Write the material out again, line by line, exactly as it is.

[[ COLLECTED DATA, beginning ]]

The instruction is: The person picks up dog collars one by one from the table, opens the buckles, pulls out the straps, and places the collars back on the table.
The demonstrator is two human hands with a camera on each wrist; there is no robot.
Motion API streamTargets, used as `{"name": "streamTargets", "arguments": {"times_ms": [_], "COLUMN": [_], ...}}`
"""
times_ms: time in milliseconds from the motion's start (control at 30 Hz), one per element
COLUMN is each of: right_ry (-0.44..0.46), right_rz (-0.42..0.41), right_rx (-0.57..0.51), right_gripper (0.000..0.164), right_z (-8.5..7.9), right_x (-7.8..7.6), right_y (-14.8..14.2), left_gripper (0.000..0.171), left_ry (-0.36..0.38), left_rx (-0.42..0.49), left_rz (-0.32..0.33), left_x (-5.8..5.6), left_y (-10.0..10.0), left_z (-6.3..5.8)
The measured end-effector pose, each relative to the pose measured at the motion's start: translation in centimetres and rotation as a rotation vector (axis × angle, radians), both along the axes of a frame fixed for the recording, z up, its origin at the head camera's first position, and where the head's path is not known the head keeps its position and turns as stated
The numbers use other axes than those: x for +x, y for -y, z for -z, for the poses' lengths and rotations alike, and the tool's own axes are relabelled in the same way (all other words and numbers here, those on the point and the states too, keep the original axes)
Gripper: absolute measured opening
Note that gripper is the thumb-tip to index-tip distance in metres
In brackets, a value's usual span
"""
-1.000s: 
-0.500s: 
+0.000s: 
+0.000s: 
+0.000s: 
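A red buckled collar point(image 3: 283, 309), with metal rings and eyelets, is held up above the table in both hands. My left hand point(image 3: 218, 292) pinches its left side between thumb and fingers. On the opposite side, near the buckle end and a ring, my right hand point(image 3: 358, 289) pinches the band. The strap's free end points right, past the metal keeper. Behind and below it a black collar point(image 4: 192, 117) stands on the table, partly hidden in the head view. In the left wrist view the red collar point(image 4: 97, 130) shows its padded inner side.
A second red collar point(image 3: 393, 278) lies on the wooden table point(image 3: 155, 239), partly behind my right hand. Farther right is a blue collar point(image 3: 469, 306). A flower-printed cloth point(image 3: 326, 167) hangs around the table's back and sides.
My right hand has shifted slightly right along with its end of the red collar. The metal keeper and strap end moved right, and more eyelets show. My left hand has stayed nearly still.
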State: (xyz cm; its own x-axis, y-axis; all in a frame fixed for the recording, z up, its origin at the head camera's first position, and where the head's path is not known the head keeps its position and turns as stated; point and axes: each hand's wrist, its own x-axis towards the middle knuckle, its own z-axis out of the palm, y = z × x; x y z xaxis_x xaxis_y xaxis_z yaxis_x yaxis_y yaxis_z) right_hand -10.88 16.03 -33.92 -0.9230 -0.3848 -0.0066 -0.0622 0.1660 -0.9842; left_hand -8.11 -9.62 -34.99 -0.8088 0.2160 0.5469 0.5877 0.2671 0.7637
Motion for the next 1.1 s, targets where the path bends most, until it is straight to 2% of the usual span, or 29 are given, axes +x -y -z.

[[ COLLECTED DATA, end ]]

WORKED SOLUTION:
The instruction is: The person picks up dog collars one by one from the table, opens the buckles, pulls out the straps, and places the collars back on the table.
The demonstrator is two human hands with a camera on each wrist; there is no robot.
Motion API streamTargets, used as `{"name": "streamTargets", "arguments": {"times_ms": [_], "COLUMN": [_], ...}}`
"""
times_ms: time in milliseconds from the motion's start (control at 30 Hz), one per element
COLUMN is each of: right_ry (-0.44..0.46), right_rz (-0.42..0.41), right_rx (-0.57..0.51), right_gripper (0.000..0.164), right_z (-8.5..7.9), right_x (-7.8..7.6), right_y (-14.8..14.2), left_gripper (0.000..0.171), left_ry (-0.36..0.38), left_rx (-0.42..0.49), left_rz (-0.32..0.33), left_x (-5.8..5.6), left_y (-10.0..10.0), left_z (-6.3..5.8)
The measured end-effector pose, each relative to the pose measured at the motion's start: translation in centimetres and rotation as a rotation vector (axis × angle, radians), both along the axes of a frame fixed for the recording, z up, its origin at the head camera's first position, and where the head's path is not known the head keeps its position and turns as stated
The numbers use other axes than those: x for +x, y for -y, z for -z, for the poses' lengths and rotations alike, and the tool's own axes are relabelled in the same way (all other words and numbers here, those on the point and the states too, keep the original axes)
Gripper: absolute measured opening
Note that gripper is the thumb-tip to index-tip distance in metres
In brackets, a value's usual span
"""
-1.000s: 
-0.500s: 
+0.000s: 
+0.000s: 
+0.000s: 
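A red buckled collar point(image 3: 283, 309), with metal rings and eyelets, is held up above the table in both hands. My left hand point(image 3: 218, 292) pinches its left side between thumb and fingers. On the opposite side, near the buckle end and a ring, my right hand point(image 3: 358, 289) pinches the band. The strap's free end points right, past the metal keeper. Behind and below it a black collar point(image 4: 192, 117) stands on the table, partly hidden in the head view. In the left wrist view the red collar point(image 4: 97, 130) shows its padded inner side.
A second red collar point(image 3: 393, 278) lies on the wooden table point(image 3: 155, 239), partly behind my right hand. Farther right is a blue collar point(image 3: 469, 306). A flower-printed cloth point(image 3: 326, 167) hangs around the table's back and sides.
My right hand has shifted slightly right along with its end of the red collar. The metal keeper and strap end moved right, and more eyelets show. My left hand has stayed nearly still.
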State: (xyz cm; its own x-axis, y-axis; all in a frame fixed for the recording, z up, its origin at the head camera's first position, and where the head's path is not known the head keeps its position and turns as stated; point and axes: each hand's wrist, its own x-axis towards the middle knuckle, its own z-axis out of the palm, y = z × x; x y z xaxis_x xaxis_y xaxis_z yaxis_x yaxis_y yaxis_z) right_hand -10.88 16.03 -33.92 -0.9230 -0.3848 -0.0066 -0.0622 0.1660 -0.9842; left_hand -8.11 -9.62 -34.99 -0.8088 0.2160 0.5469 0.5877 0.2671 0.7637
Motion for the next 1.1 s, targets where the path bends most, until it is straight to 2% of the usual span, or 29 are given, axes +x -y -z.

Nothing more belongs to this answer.